От тюрьмы, да от сумы…
Я жил пока у друзей, пока в гостях. Но для того, чтобы остаться друзьями, лучше всё–таки вовремя куда–нибудь определиться. Не получится с жильём, с работой, то хоть подвал подыскать поприличней…
И вот сижу я у друзей на кухоньке, грызу сухарик, и тут телефон зазвонил. Объявился мой старый школьный товарищ, миллионер и козёл Борька Мерзликин. Спросил, не слушая, как дела. Сказал, что нужно поговорить и, если у меня есть время, чтобы зашёл к нему в кафешку.
Время!.. Его у меня по самые мои глухие уши.
Что там ещё придумал Борюсик? Может, нужен ему половой в его забегаловке? Ну, я в принципе, уже готов. Не подвал. И не мусорные баки. В тепле. И, если объедки, то все свежие.
Пошёл к Мерзликину — ещё зачем–то галстук повязал. Модный был галстук в начале девяностых. Половой в галстуке — барин ещё к жалованью копеечку накинет…
Впрочем, чего это я решил, что Борька примет участие в моём трудоустройстве? Ему своих хлопот мало? Бензин на заправках бодяжить. Жену, которая моложе его лет на пятнадцать, подарками и развлечениями от вредных мыслей отвлекать.
Долго ли она у него продержится? Моложе–то моложе, но мой школьный товарищ за свои деньги и восемнадцатилетнюю может стащить где–нибудь с подиума… Как помнится, к женщинам он никогда особо не привязывался, шибко ими не дорожил…
Борьку вызвали из подсобки. Увидел меня — обрадовался. Сказал, что боялся меня не найти. У него тут возникла проблема. Поэтому он боялся не найти именно меня.

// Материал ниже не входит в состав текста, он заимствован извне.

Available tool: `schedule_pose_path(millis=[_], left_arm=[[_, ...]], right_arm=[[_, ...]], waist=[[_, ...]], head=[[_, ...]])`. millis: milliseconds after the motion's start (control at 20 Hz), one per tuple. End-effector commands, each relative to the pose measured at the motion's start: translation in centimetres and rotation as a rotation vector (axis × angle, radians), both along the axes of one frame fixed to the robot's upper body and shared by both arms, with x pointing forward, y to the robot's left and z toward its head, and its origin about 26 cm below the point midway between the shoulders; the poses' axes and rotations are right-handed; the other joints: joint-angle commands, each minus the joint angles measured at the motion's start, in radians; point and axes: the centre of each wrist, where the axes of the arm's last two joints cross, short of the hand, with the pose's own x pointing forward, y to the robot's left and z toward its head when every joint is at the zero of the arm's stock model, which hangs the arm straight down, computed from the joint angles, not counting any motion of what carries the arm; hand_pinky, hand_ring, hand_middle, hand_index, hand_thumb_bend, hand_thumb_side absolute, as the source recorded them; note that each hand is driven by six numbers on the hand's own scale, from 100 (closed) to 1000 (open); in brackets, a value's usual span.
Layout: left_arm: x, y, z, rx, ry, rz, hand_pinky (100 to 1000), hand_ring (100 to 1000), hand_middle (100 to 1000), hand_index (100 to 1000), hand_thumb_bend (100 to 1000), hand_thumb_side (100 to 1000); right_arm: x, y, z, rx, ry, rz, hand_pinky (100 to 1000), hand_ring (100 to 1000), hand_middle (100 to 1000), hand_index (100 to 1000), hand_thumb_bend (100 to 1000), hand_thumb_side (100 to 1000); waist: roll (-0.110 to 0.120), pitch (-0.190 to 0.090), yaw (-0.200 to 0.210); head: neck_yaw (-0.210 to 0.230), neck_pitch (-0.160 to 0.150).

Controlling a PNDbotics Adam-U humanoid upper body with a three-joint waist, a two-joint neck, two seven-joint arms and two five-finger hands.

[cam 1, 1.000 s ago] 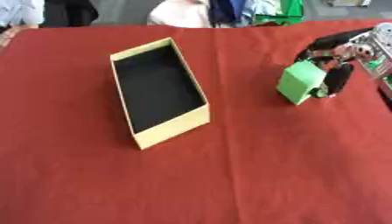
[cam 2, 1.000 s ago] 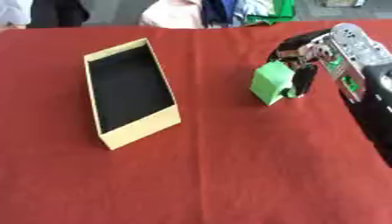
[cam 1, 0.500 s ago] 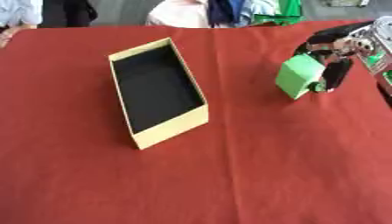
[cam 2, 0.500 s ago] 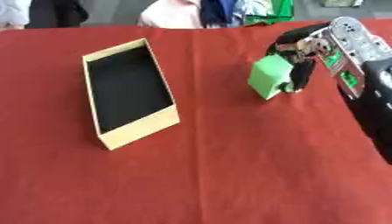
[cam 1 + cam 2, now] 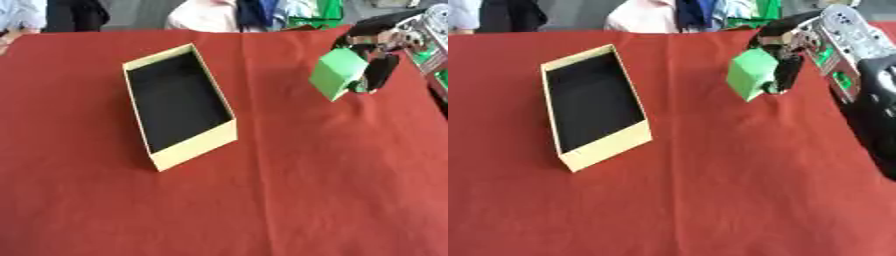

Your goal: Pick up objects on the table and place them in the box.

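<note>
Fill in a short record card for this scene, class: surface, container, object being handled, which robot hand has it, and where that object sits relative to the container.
surface: red tablecloth
container: open yellow box, black inside, nothing in it
object: green block
holder: right robot hand, fingers curled round the block
left robot hand: not in view
position: block is right of the box, apart from it, not yet inside

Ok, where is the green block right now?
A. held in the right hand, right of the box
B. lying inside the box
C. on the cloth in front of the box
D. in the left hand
A: the right hand has its fingers curled round the green block, right of the empty box.
</note>
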Motion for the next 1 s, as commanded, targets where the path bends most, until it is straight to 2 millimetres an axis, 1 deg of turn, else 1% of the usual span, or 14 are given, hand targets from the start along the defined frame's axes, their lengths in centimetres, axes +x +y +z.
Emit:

Может, ему не половой требуется, а брать нужно круче — вышибала?
Ну, нет, на вышибалу я не потяну. Вышибала перво–наперво одним своим видом должен на порядок в заведении воздействовать, а — какой у меня вид? Тощий, сутулый, длинный, как жердь.
А, придётся кому по чердаку съездить, так мне же первому и достанется…

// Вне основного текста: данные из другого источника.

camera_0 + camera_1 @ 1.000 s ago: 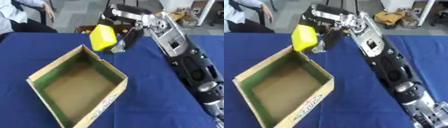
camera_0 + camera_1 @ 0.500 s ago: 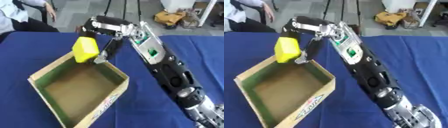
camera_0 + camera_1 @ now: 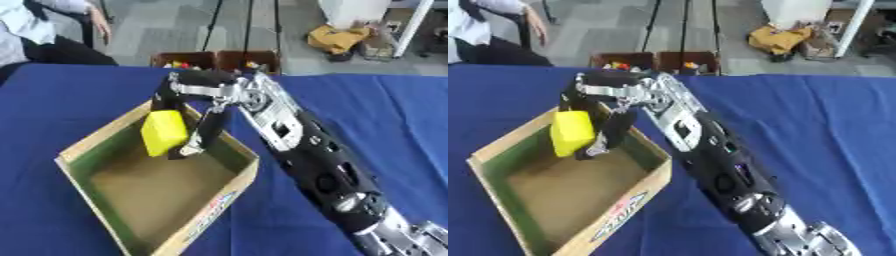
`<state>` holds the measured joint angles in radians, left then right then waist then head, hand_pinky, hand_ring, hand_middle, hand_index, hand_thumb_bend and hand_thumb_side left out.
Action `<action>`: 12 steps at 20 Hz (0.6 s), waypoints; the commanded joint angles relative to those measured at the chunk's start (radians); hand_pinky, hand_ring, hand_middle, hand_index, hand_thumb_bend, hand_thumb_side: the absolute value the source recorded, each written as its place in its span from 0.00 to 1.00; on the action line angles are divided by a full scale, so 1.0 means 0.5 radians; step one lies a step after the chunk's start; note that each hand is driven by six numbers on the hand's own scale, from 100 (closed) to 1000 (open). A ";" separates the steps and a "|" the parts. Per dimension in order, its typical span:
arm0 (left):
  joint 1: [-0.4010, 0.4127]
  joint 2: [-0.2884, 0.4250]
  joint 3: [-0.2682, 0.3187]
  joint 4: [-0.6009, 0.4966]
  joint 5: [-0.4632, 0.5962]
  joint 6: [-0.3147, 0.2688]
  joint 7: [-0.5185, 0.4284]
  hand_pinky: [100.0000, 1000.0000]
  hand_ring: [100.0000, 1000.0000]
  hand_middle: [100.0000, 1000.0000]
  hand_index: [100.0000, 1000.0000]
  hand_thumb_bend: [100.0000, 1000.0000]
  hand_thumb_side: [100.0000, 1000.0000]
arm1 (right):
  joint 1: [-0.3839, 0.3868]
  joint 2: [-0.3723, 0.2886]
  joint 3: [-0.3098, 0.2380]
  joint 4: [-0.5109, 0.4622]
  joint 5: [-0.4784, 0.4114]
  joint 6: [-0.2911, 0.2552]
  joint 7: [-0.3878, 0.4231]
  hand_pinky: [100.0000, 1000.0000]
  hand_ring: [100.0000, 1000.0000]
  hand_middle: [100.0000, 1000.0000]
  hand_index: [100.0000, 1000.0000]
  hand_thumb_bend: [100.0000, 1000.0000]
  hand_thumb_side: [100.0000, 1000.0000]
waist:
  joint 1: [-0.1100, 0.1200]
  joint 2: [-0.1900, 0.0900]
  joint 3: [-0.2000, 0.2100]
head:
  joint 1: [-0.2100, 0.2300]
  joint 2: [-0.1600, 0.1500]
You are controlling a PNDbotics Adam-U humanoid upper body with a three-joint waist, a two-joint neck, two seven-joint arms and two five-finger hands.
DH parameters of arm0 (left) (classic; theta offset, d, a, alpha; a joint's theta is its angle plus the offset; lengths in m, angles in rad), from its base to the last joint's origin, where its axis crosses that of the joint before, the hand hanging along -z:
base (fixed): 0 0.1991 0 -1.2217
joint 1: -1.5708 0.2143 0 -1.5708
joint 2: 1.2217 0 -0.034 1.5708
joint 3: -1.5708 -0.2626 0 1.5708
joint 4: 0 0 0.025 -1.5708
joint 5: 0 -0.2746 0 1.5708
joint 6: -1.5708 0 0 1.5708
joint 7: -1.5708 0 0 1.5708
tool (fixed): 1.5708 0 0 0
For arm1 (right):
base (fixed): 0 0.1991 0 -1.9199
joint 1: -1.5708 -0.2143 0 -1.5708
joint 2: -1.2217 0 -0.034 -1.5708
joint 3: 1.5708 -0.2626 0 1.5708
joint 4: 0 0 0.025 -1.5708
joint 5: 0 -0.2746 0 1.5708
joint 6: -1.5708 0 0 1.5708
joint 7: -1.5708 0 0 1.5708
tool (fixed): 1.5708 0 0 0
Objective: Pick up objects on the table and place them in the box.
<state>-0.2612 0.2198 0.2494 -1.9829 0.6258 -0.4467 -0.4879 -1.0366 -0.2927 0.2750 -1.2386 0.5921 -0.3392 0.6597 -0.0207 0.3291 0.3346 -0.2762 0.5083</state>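
The robot's right arm (image 3: 306, 160), black with silver joints, runs from the lower right corner up across the blue-covered counter (image 3: 367, 105) toward the middle of the scene. At its end the right hand (image 3: 197, 107) hangs over the open cardboard box (image 3: 210, 207), fingers (image 3: 203, 137) and thumb curled down around a yellow block (image 3: 164, 132). The block sits between thumb and fingers, held upright just inside the box's far corner, above the brown floor of the box; whether its lower edge touches the box cannot be told. Directly below and to the left of the hand lies the box itself, set askew on the counter, with green inner walls, a bare brown bottom and printed lettering along its near outer wall. The fingertips reach down past the box's rim on the arm's side. Beyond the hand, past the far edge of the counter, two dark bins (image 3: 219, 60) stand on the floor holding small coloured things too small to make out. Farther off to the right of the hand, a yellowish-brown bundle (image 3: 337, 37) lies on the grey floor beside a white upright post (image 3: 411, 27). The left hand shows in neither view.
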 commanded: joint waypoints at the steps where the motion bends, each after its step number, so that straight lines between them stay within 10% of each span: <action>1: -0.025 0.044 -0.008 -0.034 0.027 -0.019 0.000 0.74 0.68 0.87 0.96 0.00 1.00 | -0.031 0.009 0.021 0.033 0.096 -0.075 -0.027 0.45 0.45 0.14 0.32 0.00 0.00 | -0.025 -0.008 0.006 | -0.010 -0.020; 12: -0.034 0.045 -0.005 -0.034 0.037 -0.015 -0.004 0.74 0.68 0.87 0.96 0.00 1.00 | 0.024 0.049 0.079 0.116 0.243 -0.265 -0.039 0.55 0.54 0.25 0.44 0.00 0.00 | -0.028 -0.002 -0.003 | -0.017 -0.019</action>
<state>-0.2668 0.2198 0.2442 -1.9829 0.6415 -0.4529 -0.4879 -1.0102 -0.2672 0.3149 -1.1732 0.7071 -0.4592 0.6381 -0.0244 0.3292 0.3331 -0.2811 0.5082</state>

— Тут, Саня, такое дело, — прервал мои радужные мысли Борюсик. Ты, конечно, мою жену Тоню видел? — Видел, — говорю. И не совсем понимаю, к чему вдруг Борька заговорил про свою жену.
А дело было в следующем.
Оказывается, когда–то давно, ещё в двадцатом веке, жена Борюсика, Тоня, была ярой моей поклонницей. И уже вышла замуж за своего мешка с баксами, а про меня всё помнила, мечтала обо мне тайно и целомудренно, а, как вдруг увидела в кафе кумира своей юности, так все уши обо мне Мерзликину прожужжала.

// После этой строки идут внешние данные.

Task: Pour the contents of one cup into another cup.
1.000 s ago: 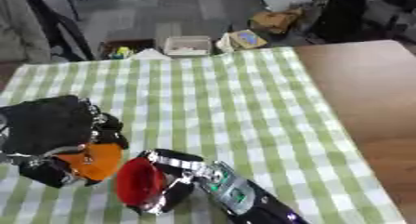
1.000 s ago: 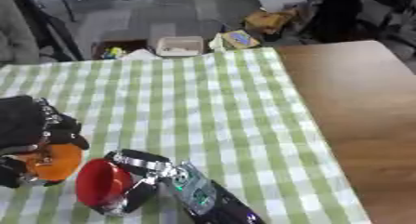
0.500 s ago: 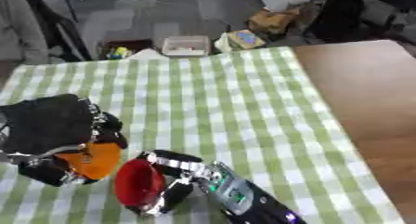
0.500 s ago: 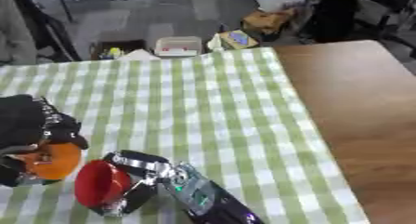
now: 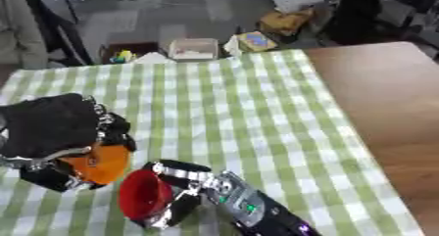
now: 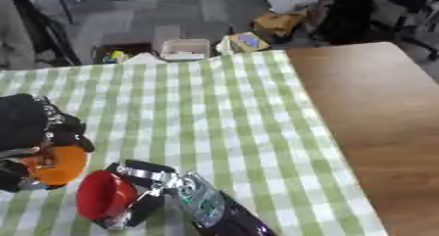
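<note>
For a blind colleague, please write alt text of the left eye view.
Two black robot hands each hold a plastic cup over a green-and-white checked tablecloth: the left robot hand grips an orange cup, the right robot hand a red cup, tilted with its opening showing.

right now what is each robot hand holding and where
Left robot hand grips the orange cup around its side. Right robot hand grips the red cup around its side.

Checked cloth (image 5: 231, 107) bare ahead; orange cup (image 5: 101, 162), red cup (image 5: 139, 196) crowd near-left corner.
</note>
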Controlling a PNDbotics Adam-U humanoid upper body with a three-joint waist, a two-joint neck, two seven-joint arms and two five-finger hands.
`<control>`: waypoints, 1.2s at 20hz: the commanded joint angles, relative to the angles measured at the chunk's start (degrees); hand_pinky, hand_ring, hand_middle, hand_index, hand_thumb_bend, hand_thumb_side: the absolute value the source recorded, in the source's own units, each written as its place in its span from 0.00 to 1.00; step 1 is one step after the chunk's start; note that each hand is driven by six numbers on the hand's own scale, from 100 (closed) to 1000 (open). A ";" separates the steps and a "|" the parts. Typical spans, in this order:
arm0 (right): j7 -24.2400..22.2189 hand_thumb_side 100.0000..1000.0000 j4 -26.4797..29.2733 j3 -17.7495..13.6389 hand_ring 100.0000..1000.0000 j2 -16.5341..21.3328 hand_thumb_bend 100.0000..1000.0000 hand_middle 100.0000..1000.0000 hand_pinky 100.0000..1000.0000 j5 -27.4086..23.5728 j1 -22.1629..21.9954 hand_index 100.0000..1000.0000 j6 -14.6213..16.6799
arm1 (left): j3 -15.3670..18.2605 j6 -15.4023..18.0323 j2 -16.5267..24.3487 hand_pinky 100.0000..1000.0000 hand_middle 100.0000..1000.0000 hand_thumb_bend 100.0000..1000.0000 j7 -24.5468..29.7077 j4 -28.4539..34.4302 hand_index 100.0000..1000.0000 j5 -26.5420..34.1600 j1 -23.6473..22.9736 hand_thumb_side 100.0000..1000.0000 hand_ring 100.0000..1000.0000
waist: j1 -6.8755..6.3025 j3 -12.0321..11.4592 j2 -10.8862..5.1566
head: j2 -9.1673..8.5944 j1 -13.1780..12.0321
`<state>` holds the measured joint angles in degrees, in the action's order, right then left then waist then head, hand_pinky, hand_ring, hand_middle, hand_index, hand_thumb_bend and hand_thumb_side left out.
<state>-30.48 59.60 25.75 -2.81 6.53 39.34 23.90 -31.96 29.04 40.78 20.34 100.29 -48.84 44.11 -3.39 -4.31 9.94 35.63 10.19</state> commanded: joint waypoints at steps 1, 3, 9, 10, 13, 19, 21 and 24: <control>-0.20 0.00 0.55 -0.21 0.15 -0.38 0.00 0.03 0.31 -0.29 1.03 0.41 -0.03 | 0.58 -0.03 0.36 0.00 0.26 0.36 -0.11 -0.04 0.68 -0.15 1.65 0.03 0.09 | -0.08 -0.05 -0.88 | -0.67 0.17; -0.32 0.00 0.45 -0.19 0.15 -0.49 0.00 0.03 0.31 -0.30 1.07 0.41 -0.07 | 0.46 0.11 0.05 0.00 0.26 0.37 -0.13 -0.03 0.68 -0.14 2.09 0.03 0.09 | -0.10 -0.10 -0.86 | -0.71 0.25; -0.65 0.00 -0.24 -0.23 0.15 -0.72 0.00 0.03 0.31 -0.45 1.02 0.40 -0.28 | 0.01 0.52 -0.45 0.00 0.26 0.37 0.39 0.68 0.68 0.20 3.13 0.04 0.09 | -0.25 -0.35 -0.86 | -0.81 0.70; -0.71 0.00 -0.42 -0.26 0.15 -0.76 0.00 0.03 0.31 -0.49 1.01 0.40 -0.33 | -0.12 0.63 -0.52 0.00 0.26 0.38 0.54 0.79 0.68 0.23 3.26 0.04 0.09 | -0.26 -0.39 -0.87 | -0.81 0.79; -0.78 0.00 -1.26 -0.50 0.16 -0.88 0.00 0.04 0.31 -0.84 0.94 0.40 -0.73 | -0.50 0.98 -0.77 0.00 0.26 0.38 0.97 1.14 0.68 0.29 3.58 0.04 0.09 | -0.29 -0.51 -0.87 | -0.97 1.10; -1.53 0.00 -3.59 -1.13 0.16 -1.21 0.00 0.05 0.31 -3.12 0.85 0.40 -2.42 | -0.59 1.09 -0.84 0.00 0.26 0.38 1.36 1.45 0.68 0.35 3.78 0.04 0.09 | -0.32 -0.74 -0.85 | -1.19 1.32; -1.90 0.00 -4.01 -1.26 0.17 -1.27 0.00 0.05 0.32 -3.84 0.84 0.40 -2.90 | -0.61 1.13 -0.83 0.00 0.26 0.38 1.43 1.47 0.68 0.34 3.77 0.04 0.09 | -0.32 -0.77 -0.83 | -1.19 1.35; -2.46 0.00 -4.38 -1.39 0.17 -1.28 0.00 0.05 0.32 -4.83 0.85 0.40 -3.54 | -0.65 1.25 -0.76 0.00 0.26 0.39 1.54 1.51 0.68 0.29 3.71 0.04 0.09 | -0.33 -0.76 -0.82 | -1.19 1.34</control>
<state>-32.65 55.53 24.36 -3.70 2.25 39.58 20.77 -33.04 30.28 39.17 21.66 101.15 -48.72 46.76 -3.67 -4.94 9.94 35.10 11.30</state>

Что–то Мерзликин мялся. Будто не знал, с чего начать. — Знаешь, Саня, — наконец, приступил, — Тонька, моя жена… — Посидел ещё пособирался с мыслями. Мы сидели за пустым столиком. Две чашечки кофе — и больше ничего. Борька размешивал в чашечке щепотку фруктового сахара и всё не знал, как ему продолжить. Что–то не находилось у него слов, чтобы по–нормальному мне всё объяснить. Если бы он меня просто собирался взять к себе на работу, то уж так бы не церемонился. Порядки у него тут простые, русские. Проходил он как–то по кухне своего кафе, решил супчик попробовать. Продегустировать. Супчик ему не понравился, так он его зачерпнул из трёхведёрной кастрюли ополовничком и поварихе на голову вылил. И ёщё с ног до головы — самым грязным матом.
И все вокруг отвернулись, будто не заметили. И повариха тихонько фартучком вытерлась и ушла в кладовку плакать. Не плюнула ему в лицо. Не назвала ни гадом, ни сволочью. С работой вокруг времена тяжёлые. Капитализм. Нужно терпеть.